I have to agree with nato 13, as he said armies tend to be on par with each other, and as each army has it's own list of tactical advantages and dissadvantages to over come, if feel it comes down to the experience of the player and their ability to use their army correctly.
True that each list has its own possibility to max out and be super competetive, such as shooty army of death (skaven / empire) or I have got so many zombies it will talke you a week to kill one unit army (ancients VC army as an example), but this tends to leave weeknesses open to for experienced armies to exploit.
On the teir system, towards the top are the armies with newer rules, so they tend to be armies that other players haven't yet fully figured out how to fight, or will become more even when the rest of the new rules come out.
Therefore in my humble opinion, in fantasy, experience and intelligence is always key.


----------



## neilbatte (Jan 2, 2008)

You missed out Chaos dwarves from the list and while they have been unsupported for a long time (mainly due to them not being given the attention that all other races get on a release more just a half assed WD release) Even with the disproportionate cost of equiptment and command groups and complete lack of magic items I still find it relatively easy to beat deamons and most of the tier 2 lists but struggle against most of the tier 3 armies.


----------



## Jezlad (Oct 14, 2006)

Ah great response guys.

Looks like Vampire Counts for me then. It was a toss up between them and Dwarfs. I played both when I first started (well undead not vampire counts).

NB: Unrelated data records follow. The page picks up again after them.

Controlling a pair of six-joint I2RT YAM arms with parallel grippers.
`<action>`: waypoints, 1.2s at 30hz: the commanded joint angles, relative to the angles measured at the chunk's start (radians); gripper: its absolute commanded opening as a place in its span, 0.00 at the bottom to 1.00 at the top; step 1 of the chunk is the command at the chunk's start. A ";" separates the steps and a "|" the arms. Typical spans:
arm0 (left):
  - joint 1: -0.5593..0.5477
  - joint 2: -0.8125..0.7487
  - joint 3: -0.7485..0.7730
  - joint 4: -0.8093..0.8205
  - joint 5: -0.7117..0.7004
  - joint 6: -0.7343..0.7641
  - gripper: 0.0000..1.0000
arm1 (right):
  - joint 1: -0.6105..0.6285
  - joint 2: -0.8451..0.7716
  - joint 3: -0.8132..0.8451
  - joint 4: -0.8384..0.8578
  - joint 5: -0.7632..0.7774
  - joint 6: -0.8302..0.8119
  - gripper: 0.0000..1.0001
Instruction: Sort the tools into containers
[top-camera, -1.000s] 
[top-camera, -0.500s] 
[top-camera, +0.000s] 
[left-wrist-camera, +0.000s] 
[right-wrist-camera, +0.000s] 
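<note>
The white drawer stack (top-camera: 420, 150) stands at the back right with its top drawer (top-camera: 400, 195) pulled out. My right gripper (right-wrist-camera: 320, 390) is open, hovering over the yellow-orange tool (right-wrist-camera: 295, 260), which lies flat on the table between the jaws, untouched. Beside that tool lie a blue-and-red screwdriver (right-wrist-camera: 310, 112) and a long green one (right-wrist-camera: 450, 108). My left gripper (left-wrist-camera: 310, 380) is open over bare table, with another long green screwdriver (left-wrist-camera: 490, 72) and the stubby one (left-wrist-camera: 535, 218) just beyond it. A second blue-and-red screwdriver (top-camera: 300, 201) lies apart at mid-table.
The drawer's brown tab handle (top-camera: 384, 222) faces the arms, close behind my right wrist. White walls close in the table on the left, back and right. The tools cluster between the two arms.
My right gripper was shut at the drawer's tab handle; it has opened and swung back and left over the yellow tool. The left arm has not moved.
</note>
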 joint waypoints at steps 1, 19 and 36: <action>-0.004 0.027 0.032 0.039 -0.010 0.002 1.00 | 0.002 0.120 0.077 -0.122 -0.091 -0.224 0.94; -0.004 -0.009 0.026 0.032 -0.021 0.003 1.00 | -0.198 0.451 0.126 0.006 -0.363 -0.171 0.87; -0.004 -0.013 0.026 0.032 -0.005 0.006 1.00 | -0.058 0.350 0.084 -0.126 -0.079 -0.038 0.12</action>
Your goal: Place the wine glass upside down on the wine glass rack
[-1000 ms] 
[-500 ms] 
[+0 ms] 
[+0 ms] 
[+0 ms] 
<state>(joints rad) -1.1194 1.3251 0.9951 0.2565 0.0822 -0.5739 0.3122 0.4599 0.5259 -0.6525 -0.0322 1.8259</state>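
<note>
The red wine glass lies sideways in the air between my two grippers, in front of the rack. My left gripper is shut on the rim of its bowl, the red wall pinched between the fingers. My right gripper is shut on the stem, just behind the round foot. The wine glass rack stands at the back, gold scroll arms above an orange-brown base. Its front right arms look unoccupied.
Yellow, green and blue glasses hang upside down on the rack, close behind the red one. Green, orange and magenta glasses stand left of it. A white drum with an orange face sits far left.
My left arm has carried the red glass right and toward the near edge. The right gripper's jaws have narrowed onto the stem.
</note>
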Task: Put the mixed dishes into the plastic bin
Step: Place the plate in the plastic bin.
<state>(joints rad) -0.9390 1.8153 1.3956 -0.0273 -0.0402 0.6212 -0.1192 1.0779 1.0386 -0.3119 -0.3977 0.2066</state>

Vampires have always been a big interest.


----------



## Druchii in Space (Apr 7, 2008)

Like being on top of the pile then Jez? :grin:

Although to be fair, I can dig that, at least we'd (as in Dark Elves - and I'd say thats about right as well Othiem, nice list) be considered tier 2 now. Where as before the new book, we where probably pushing tier 4, nice to be at least competitive now.


----------



## Lord Sinkoran (Dec 23, 2006)

this thread makes my head hurt. when you say teirs do you mean difficulty to play as?


----------



## squeek (Jun 8, 2008)

Tiers as in how effective the army is compared to any other army, so a tier 1 is very effective and is likely to be seen a lot at GT, whereas a tier 4, like my beloved O&G is quite likely to loose badly most of the time 

It doesn't actually mean much really though since any ranking system assumes that the players are of roughly equal ability and have picked sensible builds, etc, etc. I would imagine loads of O&G players could wipe the floor with any of those armies if played by a less able player, for example. It's just for comparison.


----------



## Seth the Dark (Aug 27, 2008)

I'm sorry but I have to disagree. The armies are only as good as the person playing them. You can take a vet playing O+G against a newbie playing Demons and I would place my money on the vet.


----------



## KrythosMJarenkai (Jun 16, 2008)

experience always comes first. but when you get people of equal experience with their armies playing. yes, the tier's listed are about right I think, or from what ive seen anyway. VC = way too overplayed.


----------



## Jezlad (Oct 14, 2006)

Seth the Dark said:


> I'm sorry but I have to disagree. The armies are only as good as the person playing them. You can take a vet playing O+G against a newbie playing Demons and I would place my money on the vet.


Sure they are.

But when you put the lists in the hands of equally experienced players ones more powerful. We're talking about lists, not experience :wink:




> Like being on top of the pile then Jez?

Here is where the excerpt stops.